Has international trade come to a standstill with the crisis that started in 2008? Things are not that simple, said Pascal Lamy, Director-General of the World Trade Organization (WTO), during a joint interview earlier this month with ParisTech Review and Knowledge at Wharton. While protectionist pressures may appear here and there, he noted, the real question revolves around the growing complexity of trade and the structural limits that are part of the negotiation process involving member states. An edited version of the conversation follows.
ParisTech Review/Knowledge at Wharton: In parallel with the Rio+20 conference [the United Nations Conference on Sustainable Development that took place in Rio de Janeiro, Brazil, in June 2012], the Brazilian Chamber of Commerce evoked the risk of a “green protectionism.” Does this mean that more inconspicuous trade barriers could arise?

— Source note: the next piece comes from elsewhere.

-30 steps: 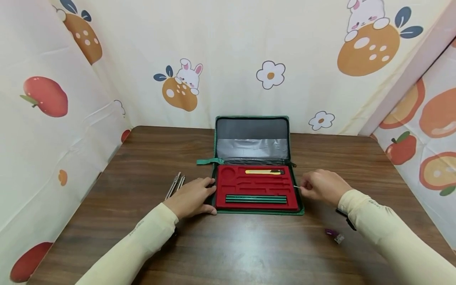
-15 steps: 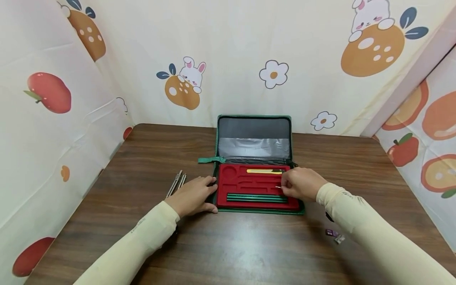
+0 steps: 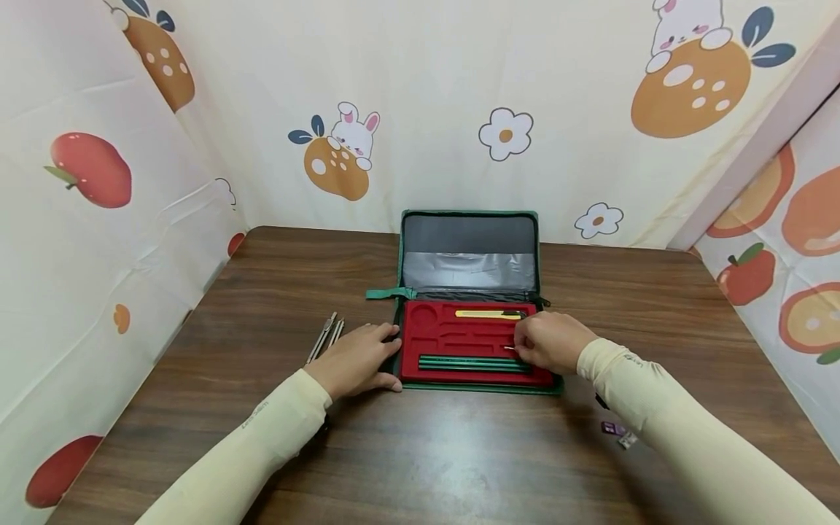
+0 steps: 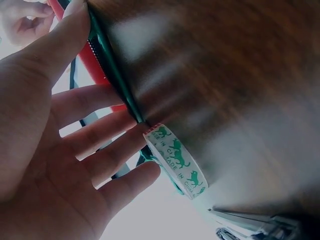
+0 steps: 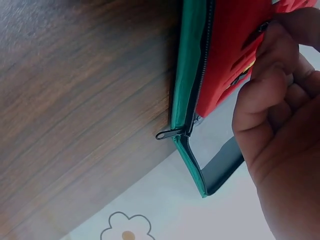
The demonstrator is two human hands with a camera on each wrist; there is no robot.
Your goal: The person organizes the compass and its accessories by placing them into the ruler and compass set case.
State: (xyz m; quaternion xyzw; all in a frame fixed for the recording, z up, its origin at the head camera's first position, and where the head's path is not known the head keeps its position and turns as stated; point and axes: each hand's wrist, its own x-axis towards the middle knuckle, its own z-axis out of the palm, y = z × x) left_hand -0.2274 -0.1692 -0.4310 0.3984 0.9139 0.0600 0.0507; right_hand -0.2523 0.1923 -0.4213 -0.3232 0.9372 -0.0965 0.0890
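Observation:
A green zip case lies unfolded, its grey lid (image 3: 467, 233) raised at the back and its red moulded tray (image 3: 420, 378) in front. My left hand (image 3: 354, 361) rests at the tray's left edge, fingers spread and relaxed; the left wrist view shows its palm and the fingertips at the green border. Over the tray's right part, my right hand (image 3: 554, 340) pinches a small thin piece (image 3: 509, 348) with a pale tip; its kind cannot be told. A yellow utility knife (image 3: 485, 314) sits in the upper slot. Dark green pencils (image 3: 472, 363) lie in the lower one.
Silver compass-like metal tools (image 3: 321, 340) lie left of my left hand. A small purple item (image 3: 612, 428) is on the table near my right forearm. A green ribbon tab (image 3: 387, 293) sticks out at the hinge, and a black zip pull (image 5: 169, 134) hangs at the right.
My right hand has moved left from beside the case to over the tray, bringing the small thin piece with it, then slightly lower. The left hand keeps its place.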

Pascal Lamy: I would not put things that way, although some technical regulations may really be intended to protect domestic markets. But in practice, what we are witnessing is, in essence, a complexification of the game. Let us consider, if you will, the example of Asia.
Sixty percent of this area’s international trade is carried out between its own countries, and we are now witnessing a powerful drive towards continental trade openness. Asian countries are opening up to each other. This is a … phenomenon [that] is not unrelated to the more general expansion of international trade in which Asian countries are major players.
But the game gets more complicated if you look at the existing trade agreements: You realize that there are many, and that they cover different scales and different spaces. There are, for instance, ASEAN [the Association of Southeast Asian Nations], ASEAN+3 (with China, South Korea and Japan), but also the Trans-Pacific Partnership (TPP) launched by the United States and which does not include China. Trade integration, thus, is far from being uniform and is still subject to underlying political issues.
Add to this the proliferation of global production chains, in which the Asian countries are integrated, but also the United States, the European Union, the East Coast of Latin America and, to a lesser extent, other areas as well. This is an even more [fundamental] — yet inconspicuous — phenomenon. On average, the import content of exports has risen from 20% to 40% in 20 years. This is huge! And above all, looming in the distance of this phenomenon is the dissolution of the very notion of international trade — because the problem will no longer be about crossing a border, but about entering a differentiated regulatory space.
PTR/Knowledge at Wharton: Is this a game-changer?
Lamy: Radically so. We are no longer in [the period between] 1980 and 1990, when trade negotiations focused primarily on quotas and tariffs. We live in a world where the stakes behind trade openness have to do with the juxtaposition of different regulations. And it is more difficult to negotiate on these preferences, because regulations are not intended to protect producers as much as consumers. Therefore, it seems to me that it is too early to talk about protectionism or the return of trade barriers. Undoubtedly, some business lobbyists are playing to that end, pushing for the adoption of specific regulations. But the real challenge does not reside there. The real challenge is protecting consumers.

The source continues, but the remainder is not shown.